• _How to complete this task_: Please copy the material under this line exactly, keeping every line.

[Data segment Boundary: Start]

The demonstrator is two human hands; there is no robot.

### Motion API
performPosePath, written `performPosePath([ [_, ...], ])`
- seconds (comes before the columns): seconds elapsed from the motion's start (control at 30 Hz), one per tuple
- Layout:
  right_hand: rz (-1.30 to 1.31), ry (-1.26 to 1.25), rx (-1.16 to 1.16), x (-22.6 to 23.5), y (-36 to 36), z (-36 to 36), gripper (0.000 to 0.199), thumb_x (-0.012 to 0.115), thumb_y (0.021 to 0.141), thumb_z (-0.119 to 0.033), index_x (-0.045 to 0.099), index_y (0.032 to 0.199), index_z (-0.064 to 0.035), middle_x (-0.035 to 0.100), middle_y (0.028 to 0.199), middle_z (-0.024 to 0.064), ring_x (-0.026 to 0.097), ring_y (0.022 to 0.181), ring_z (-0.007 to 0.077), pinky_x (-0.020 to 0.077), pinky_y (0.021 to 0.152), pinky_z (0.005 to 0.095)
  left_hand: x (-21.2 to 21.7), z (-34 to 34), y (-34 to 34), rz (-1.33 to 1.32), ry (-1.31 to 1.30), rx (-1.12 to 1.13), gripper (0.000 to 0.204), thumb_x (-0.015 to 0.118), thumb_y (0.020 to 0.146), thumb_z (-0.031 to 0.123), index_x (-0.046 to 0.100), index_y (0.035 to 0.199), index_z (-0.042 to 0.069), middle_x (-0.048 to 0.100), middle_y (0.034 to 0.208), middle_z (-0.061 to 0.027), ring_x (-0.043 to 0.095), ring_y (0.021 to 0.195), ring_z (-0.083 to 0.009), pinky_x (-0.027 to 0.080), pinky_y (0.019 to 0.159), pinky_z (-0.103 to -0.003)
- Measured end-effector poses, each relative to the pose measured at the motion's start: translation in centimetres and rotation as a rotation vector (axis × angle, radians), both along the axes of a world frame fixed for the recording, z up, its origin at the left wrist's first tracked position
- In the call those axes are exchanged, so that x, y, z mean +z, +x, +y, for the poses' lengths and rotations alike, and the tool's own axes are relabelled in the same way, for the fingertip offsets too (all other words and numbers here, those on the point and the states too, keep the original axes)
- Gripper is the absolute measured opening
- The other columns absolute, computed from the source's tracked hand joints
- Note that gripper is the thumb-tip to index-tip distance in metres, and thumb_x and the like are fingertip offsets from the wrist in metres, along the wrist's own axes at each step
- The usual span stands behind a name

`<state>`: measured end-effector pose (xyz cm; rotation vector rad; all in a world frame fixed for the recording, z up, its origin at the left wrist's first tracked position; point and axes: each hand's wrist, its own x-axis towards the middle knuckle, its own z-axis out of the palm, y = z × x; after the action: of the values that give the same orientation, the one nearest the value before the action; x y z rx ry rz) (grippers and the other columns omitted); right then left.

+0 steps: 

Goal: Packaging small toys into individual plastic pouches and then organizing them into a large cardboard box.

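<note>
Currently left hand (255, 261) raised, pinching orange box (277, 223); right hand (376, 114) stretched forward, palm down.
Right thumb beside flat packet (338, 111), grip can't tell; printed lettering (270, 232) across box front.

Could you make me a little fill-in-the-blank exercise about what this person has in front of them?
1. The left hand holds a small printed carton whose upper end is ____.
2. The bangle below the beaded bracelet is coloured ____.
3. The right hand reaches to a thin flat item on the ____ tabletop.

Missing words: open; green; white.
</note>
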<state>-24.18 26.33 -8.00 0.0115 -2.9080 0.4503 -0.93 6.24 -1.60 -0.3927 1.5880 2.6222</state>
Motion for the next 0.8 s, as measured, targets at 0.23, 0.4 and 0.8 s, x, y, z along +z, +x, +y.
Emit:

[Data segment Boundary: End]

• _Result_:
The demonstrator is two human hands; there is no robot.

### Motion API
performPosePath, written `performPosePath([ [_, ...], ])`
- seconds (comes before the columns): seconds elapsed from the motion's start (control at 30 Hz), one per tuple
- Layout:
  right_hand: rz (-1.30 to 1.31), ry (-1.26 to 1.25), rx (-1.16 to 1.16), x (-22.6 to 23.5), y (-36 to 36), z (-36 to 36), gripper (0.000 to 0.199), thumb_x (-0.012 to 0.115), thumb_y (0.021 to 0.141), thumb_z (-0.119 to 0.033), index_x (-0.045 to 0.099), index_y (0.032 to 0.199), index_z (-0.064 to 0.035), middle_x (-0.035 to 0.100), middle_y (0.028 to 0.199), middle_z (-0.024 to 0.064), ring_x (-0.026 to 0.097), ring_y (0.022 to 0.181), ring_z (-0.007 to 0.077), pinky_x (-0.020 to 0.077), pinky_y (0.021 to 0.152), pinky_z (0.005 to 0.095)
  left_hand: x (-21.2 to 21.7), z (-34 to 34), y (-34 to 34), rz (-1.33 to 1.32), ry (-1.31 to 1.30), rx (-1.12 to 1.13), gripper (0.000 to 0.204), thumb_x (-0.015 to 0.118), thumb_y (0.020 to 0.146), thumb_z (-0.031 to 0.123), index_x (-0.046 to 0.100), index_y (0.035 to 0.199), index_z (-0.042 to 0.069), middle_x (-0.048 to 0.100), middle_y (0.034 to 0.208), middle_z (-0.061 to 0.027), ring_x (-0.043 to 0.095), ring_y (0.021 to 0.195), ring_z (-0.083 to 0.009), pinky_x (-0.027 to 0.080), pinky_y (0.019 to 0.159), pinky_z (-0.103 to -0.003)
- Measured end-effector poses, each relative to the pose measured at the motion's start: translation in centimetres and rotation as a rotation vector (axis × angle, radians), both along the axes of a world frame fixed for the recording, z up, its origin at the left wrist's first tracked position
- In the call those axes are exchanged, so that x, y, z mean +z, +x, +y, for the poses' lengths and rotations alike, and the tool's own axes are relabelled in the same way, for the fingertip offsets too (all other words and numbers here, those on the point and the states too, keep the original axes)
- Gripper is the absolute measured opening
- The other columns absolute, computed from the source's tracked hand joints
- Note that gripper is the thumb-tip to index-tip distance in metres, and thumb_x and the like are fingertip offsets from the wrist in metres, along the wrist's own axes at each step
- The usual span stands behind a name

`<state>`: measured end-effector pose (xyz cm; rotation vector rad; all in a world frame fixed for the recording, z up, its origin at the left wrist's first tracked position; point and axes: each hand's wrist, its own x-axis towards the middle knuckle, its own z-axis out of the palm, y = z × x; after the action: of the values that give the same orientation, the one nearest the value before the action; x y z rx ry rz) (grippers and the other columns omitted); right then left.

+0 steps: 

Goal: Packaging small toys into individual plastic pouches and then organizing them into a large cardboard box.

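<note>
Currently left hand (255, 261) raised, pinching orange box (277, 223); right hand (376, 114) stretched forward, palm down.
Right thumb beside flat packet (338, 111), grip can't tell; printed lettering (270, 232) across box front.

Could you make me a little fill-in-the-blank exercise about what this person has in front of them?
1. The left hand holds a small printed carton whose upper end is ____.
2. The bangle below the beaded bracelet is coloured ____.
3. The right hand reaches to a thin flat item on the ____ tabletop.

Missing words: open; green; white.
</note>
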<state>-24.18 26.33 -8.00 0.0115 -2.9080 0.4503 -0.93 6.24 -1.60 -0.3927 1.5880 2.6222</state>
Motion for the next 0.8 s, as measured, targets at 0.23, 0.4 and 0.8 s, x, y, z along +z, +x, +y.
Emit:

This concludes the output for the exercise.